Now when I have lots of troubles with my HassIO on my RPI 3b+ I started to wonder…
It actually looks like I have some sort of an I/O problem with my RPI SD-card maybe - it could have started yesterday when I had to delete a lot of old snapshots because it was out of free space for an 0.94 update. And I have struggled a lot lately with updating HassIO and add-ons like Muqitto and Node-red etc. And now I can see that docker is creating a new container each minute (longest time alive is about a minute when I from console write docker ps and see the container list).
Then I now starts wondering ---- is RPI with SD-card that clever to use because of maybe extremely large I/O traffic ? Will all this traffic not harm the SD-card and then the end gets nearer by the minute (if you get what I mean).
What will then be a better alternative for a None-server-expert like me? I don’t want to have a big noisy server in my house. I have a MacMini (silent) on my desk and an old Synology DS210j in the closet and then I have a shitload of old and new RPI’s - I want to keep my “home assistance” in-house otherwise I had gone for Google home or Apple home.
I ran HA for over a year on a mid range SD card (no longer sure which one, Samsung EVO or Sandisk something-or-other) with a total of zero SD card problems. Many others do too. However there are some users that do run into SD card write endurance problems. Possibly due to using small capacity cards that will have less wear levelling, possibly due to not using the recorder exclude options. Possibly due to plain old bad luck.
The pi is an easy low price entry point but yes once your system grows in size the pi does start to lag a bit.
There are some very cheap good quality fanless Chinese mini PCs that can be used as an alternative.
Edit: a cheap second hand laptop (anything that can run linux) is a good option too. It comes with battery backup!
Cool thank you very much. I think battery backup could be perfect also. Yesterday the house was hit by 2 power failures that might have been root course for the hassIO breakdown - I don’t know how resistant Docker is to power failures.

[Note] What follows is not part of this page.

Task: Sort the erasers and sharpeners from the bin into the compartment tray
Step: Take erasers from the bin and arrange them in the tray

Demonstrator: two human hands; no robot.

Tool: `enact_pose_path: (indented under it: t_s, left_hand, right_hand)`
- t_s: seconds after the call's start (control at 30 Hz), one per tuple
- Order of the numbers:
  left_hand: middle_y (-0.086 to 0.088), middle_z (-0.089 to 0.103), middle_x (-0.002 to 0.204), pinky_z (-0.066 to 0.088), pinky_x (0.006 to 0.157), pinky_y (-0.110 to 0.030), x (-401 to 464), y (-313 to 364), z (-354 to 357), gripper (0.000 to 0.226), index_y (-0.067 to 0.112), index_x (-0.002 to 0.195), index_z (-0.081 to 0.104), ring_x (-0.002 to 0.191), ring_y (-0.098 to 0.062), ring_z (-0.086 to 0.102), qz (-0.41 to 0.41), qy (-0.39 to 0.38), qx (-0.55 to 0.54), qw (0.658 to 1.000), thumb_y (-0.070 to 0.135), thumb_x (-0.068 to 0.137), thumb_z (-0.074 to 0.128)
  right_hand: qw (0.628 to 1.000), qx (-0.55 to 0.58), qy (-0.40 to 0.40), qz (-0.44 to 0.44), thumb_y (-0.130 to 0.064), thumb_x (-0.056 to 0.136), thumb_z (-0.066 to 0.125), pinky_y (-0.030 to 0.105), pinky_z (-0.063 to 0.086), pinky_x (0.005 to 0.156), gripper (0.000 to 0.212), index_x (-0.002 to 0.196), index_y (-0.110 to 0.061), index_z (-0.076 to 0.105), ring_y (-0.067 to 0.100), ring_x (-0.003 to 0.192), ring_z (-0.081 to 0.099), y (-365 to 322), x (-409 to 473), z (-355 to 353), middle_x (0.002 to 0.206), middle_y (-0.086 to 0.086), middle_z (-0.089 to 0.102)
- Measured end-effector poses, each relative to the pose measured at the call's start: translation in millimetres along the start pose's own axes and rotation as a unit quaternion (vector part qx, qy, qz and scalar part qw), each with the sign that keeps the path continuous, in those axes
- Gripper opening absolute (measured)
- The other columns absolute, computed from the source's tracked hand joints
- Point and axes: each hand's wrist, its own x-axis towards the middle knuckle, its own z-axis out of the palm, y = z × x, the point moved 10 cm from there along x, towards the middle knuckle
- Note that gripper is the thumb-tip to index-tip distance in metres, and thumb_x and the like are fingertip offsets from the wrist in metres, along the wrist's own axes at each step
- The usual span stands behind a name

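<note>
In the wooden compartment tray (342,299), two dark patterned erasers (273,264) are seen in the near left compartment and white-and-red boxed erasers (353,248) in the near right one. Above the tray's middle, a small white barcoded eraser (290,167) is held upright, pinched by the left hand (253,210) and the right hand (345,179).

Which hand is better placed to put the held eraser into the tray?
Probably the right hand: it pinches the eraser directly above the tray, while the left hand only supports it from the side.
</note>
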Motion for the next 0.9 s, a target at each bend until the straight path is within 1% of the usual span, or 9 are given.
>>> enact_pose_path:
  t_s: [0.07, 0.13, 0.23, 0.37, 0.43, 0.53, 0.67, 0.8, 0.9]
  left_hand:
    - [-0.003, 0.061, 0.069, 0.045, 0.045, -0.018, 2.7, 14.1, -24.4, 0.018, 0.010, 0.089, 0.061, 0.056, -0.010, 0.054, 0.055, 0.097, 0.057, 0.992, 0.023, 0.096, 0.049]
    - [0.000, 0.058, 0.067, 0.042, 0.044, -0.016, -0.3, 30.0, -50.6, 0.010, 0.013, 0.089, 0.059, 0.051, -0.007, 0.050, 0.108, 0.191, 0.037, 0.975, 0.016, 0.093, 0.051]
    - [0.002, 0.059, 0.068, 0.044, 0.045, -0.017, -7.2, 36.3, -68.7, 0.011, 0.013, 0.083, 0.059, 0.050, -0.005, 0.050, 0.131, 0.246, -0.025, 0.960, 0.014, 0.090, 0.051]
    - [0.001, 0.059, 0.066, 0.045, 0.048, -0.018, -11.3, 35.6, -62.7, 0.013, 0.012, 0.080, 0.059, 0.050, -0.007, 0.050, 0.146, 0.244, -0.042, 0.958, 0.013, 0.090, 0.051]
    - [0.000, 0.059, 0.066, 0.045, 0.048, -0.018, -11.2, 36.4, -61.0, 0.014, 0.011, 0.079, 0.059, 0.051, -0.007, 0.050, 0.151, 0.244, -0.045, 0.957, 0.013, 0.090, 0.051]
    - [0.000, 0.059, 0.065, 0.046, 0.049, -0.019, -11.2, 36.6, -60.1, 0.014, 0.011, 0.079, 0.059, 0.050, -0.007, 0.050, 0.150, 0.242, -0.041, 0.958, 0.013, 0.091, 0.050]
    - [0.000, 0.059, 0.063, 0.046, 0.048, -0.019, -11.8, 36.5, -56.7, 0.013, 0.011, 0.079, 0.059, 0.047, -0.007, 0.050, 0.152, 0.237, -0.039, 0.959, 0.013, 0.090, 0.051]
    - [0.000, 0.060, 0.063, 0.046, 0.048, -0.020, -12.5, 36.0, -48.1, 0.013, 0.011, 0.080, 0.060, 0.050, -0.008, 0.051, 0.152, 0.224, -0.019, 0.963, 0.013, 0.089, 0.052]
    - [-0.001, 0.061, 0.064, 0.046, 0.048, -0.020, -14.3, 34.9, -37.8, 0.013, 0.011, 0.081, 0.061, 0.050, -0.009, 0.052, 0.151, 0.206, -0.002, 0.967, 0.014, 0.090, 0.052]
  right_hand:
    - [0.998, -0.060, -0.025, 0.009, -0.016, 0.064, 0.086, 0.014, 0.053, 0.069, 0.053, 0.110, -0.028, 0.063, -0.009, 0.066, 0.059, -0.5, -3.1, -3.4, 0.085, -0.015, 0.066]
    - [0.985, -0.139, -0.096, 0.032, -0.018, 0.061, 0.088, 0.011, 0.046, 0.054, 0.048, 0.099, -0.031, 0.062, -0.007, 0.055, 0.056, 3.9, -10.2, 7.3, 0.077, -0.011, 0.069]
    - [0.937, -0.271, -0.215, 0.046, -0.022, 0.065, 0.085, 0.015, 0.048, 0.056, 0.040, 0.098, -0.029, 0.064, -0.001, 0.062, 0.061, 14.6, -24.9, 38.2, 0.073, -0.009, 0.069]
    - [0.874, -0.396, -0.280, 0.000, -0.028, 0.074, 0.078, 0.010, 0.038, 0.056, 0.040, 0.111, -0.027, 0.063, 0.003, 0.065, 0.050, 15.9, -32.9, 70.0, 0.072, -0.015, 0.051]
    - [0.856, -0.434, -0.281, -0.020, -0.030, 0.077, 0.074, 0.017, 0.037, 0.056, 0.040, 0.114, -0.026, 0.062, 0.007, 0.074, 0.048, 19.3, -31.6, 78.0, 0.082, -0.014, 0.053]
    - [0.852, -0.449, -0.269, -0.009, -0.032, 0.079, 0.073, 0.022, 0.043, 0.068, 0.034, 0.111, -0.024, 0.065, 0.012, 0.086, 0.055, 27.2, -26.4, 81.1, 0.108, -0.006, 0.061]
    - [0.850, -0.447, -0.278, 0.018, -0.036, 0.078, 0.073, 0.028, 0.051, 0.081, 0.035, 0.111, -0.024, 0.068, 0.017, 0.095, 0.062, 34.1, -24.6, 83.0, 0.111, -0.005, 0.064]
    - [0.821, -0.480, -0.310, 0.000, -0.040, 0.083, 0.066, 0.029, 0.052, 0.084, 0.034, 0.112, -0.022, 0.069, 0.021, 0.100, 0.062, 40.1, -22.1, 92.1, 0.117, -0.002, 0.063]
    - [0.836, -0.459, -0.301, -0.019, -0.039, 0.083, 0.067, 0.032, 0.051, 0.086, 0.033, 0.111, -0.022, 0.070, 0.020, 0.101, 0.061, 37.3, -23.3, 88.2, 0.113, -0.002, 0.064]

All of my RPi3’s run off 120GB SSD’s - I gave up with SD cards ages ago. You can get 120GB for £16 these days - its almost cheaper than an SD card. I have them in WD cases designed for the Pi and their PiDrive and they are great, but sadly WD stopped making them
Our Pi has been amazing and we run 80 automations.
The move for us from a Pi to a mini PC or NUC is overkill so looking at the N2 or Pi 4 (when it comes out).
There is a little lag now and then as we have the MQTT broker on the same Pi. Can’t be bothered getting another Pi to separate this out.
Should I maybe consider buying a new Synology Nas and kick out the old DS210j - this I only use for remote backup of another Nas DS216+ and the new Nas should then only be used for Docker and Home Assistant (HassIO). My present DS210j is very stable but it cannot run DSM6.0. It even send me notifications when it has been offline, hm. but OK I have power management so it close down in the night. It will then consume more power (hm well maybe I shouldn’t)
Just remember Hass.io on HassOS will not boot from a USB device… You can install Raspbian Lite + Docker + Hass.io but that’s as a generic Linux install. I did do that before I got my NUC almost a year ago.
The KILLER for the Pi and SD cards is an inadequate power supply and intermittent power as well and poor quality SD Cards. I never had a problem with a Samsung EVO 32gb card…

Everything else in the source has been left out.